PDO Pool Prepared-Statement Cache — Performance Analysis

Performance validation of the per-physical-connection prepared-statement LRU cache (PDO::ATTR_POOL_STMT_CACHE_SIZE) shipped in ext/async 0.7.0. See PDO-PREPARE.md for the design.

1. Setup

Item	Value
PHP build	debug, ZTS, `-O0` (worst case for relative numbers; absolute will be better in release)
PostgreSQL	16-alpine in Docker, TCP to `127.0.0.1`
Pool config	`POOL_MAX=1` (single physical conn), one coroutine
Workload	`prepare + execute + fetch` of `SELECT ?::int + ?::int AS r` in a tight loop
Compared	`STMT_CACHE_SIZE=0` (cache disabled, current behaviour) vs `STMT_CACHE_SIZE=16` (cache enabled)

The bench script issues a one-iteration warmup before timing, then runs N iterations under hrtime(true).

2. Wall-clock results

5000 iterations, two runs per mode to soak warm-up effects:

Mode	Total	Per iteration	QPS
`cache=OFF` (run 1)	2364 ms	472.8 µs	2 115
`cache=ON` (run 1)	813 ms	162.6 µs	6 150
`cache=OFF` (run 2)	2326 ms	465.2 µs	2 149
`cache=ON` (run 2)	792 ms	158.5 µs	6 309

~2.9× throughput, ~310 µs saved per prepare+execute+fetch cycle.

3. Wire-level proof: `strace -c`

1000 iterations, syscalls counted:

Syscall	OFF	ON	Δ
`sendto`	3008	1007	−3×
`recvfrom`	6010	2008	−3×
`read` (epoll wakeups)	68	68	—
total	9087	3084	−2.95×

Time spent in those syscalls:

	`sendto`	`recvfrom`	Total
OFF	81.3 ms	71.7 ms	153 ms
ON	26.8 ms	23.1 ms	50 ms

That is 103 ms saved on 1000 iterations = ~103 µs/iter in pure kernel/wire-I/O alone, with the rest of the gap accounted for by libpq user-space work that no longer runs (Parse handling, DEALLOCATE bookkeeping).

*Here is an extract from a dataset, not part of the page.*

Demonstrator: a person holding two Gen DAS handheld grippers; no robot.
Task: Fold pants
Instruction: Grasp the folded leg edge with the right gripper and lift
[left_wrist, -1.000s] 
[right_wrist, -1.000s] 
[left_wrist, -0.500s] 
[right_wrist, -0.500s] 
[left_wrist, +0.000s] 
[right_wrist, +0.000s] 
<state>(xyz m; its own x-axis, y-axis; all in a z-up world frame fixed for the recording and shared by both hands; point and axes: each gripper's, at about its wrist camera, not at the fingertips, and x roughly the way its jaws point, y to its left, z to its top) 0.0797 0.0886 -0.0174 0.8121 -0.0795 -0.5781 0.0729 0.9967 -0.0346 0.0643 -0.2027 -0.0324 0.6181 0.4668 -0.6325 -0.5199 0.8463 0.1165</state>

The 3:1 ratio matches the design model exactly:

Wire step	OFF (per iter)	ON (per iter)
`PQprepare` (Parse + Sync)	1 send / 2 recv	— (skipped on hit)
`PQexecPrepared` (Bind + Execute + Sync)	1 send / 2 recv	1 send / 2 recv
`DEALLOCATE name` (on stmt dtor)	1 send / 2 recv	— (cache owns the name)
Total	3 send / 6 recv	1 send / 2 recv

Two of the three round-trips per prepare cycle disappear — the same "Parse + Plan on every request" pattern called out in the design document as the root cause of the HttpArena async-db regression.

4. CPU profile: `valgrind --tool=callgrind` (3000 iterations)

Callgrind counts retired user-space instructions (Ir); it does not charge wall time for kernel I/O blocking, so the picture here is strictly about CPU work.

	Total `Ir`
`cache=OFF`	345.7 M
`cache=ON`	260.1 M
Δ	−85.6 M (−25%)

So even ignoring the network round-trips, cache=ON does 25 % less user-space CPU work — the saved instructions are the libpq Parse path plus the spprintf of fresh statement names plus the DEALLOCATE bookkeeping that no longer runs on every iteration.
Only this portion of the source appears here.